Work request
Both the line below containing "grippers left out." and the line containing "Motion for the", along with every line between them, should be repeated exactly; no other line belongs in the answer.

Given information
* * *

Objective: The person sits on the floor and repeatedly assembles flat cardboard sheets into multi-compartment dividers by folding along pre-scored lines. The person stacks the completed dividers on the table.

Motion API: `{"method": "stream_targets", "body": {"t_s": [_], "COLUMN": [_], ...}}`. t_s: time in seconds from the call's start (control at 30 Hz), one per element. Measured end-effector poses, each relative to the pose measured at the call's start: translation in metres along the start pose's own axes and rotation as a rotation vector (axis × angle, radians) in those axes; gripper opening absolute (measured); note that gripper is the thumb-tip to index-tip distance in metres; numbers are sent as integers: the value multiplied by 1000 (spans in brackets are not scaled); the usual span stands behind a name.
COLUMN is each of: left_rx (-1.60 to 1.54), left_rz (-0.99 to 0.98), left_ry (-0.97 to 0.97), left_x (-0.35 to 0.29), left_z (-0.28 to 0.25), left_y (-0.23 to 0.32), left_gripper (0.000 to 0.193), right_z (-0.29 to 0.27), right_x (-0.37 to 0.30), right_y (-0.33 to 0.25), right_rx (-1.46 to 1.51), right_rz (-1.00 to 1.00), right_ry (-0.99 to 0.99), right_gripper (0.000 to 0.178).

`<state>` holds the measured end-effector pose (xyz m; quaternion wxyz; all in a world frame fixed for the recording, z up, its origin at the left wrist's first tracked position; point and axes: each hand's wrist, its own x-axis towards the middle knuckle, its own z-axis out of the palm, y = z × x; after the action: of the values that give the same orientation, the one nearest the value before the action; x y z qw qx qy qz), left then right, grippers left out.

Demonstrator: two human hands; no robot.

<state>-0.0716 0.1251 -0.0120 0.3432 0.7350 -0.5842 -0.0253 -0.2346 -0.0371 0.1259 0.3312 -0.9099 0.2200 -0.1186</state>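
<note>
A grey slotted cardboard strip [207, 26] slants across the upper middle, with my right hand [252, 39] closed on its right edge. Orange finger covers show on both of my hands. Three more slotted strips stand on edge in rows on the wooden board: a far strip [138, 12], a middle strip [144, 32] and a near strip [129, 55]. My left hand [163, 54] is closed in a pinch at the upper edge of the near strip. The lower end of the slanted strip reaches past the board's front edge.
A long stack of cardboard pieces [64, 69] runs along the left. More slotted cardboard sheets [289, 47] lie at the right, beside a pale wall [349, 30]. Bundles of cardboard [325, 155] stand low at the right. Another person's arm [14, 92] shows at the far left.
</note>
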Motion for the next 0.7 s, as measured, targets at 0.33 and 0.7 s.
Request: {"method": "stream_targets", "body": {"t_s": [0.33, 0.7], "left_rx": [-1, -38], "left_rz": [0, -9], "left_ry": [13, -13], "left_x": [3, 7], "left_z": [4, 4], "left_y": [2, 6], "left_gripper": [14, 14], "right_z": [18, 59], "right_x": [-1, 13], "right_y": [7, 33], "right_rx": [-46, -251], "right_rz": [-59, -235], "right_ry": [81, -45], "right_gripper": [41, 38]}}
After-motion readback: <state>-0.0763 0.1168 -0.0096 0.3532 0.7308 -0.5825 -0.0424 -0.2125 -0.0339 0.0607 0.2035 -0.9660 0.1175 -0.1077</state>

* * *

Result
`<state>` holds the measured end-effector pose (xyz m; quaternion wxyz; all in a world frame fixed for the recording, z up, its origin at the left wrist's first tracked position; point and axes: each hand's wrist, its own x-axis towards the middle knuckle, its own z-axis out of the palm, y = z × x; after the action: of the values that give the same orientation, the one nearest the value before the action; x y z qw qx qy qz), left then right, grippers left out.

Demonstrator: two human hands; no robot.

<state>-0.0716 0.1251 -0.0120 0.3432 0.7350 -0.5842 -0.0253 -0.2346 -0.0371 0.1259 0.3312 -0.9099 0.2200 -0.1186</state>
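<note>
A grey slotted cardboard strip [207, 26] slants across the upper middle, with my right hand [252, 39] closed on its right edge. Orange finger covers show on both of my hands. Three more slotted strips stand on edge in rows on the wooden board: a far strip [138, 12], a middle strip [144, 32] and a near strip [129, 55]. My left hand [163, 54] is closed in a pinch at the upper edge of the near strip. The lower end of the slanted strip reaches past the board's front edge.
A long stack of cardboard pieces [64, 69] runs along the left. More slotted cardboard sheets [289, 47] lie at the right, beside a pale wall [349, 30]. Bundles of cardboard [325, 155] stand low at the right. Another person's arm [14, 92] shows at the far left.
</note>
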Motion for the next 0.7 s, as measured, targets at 0.33 and 0.7 s.

This brings the exercise to completion.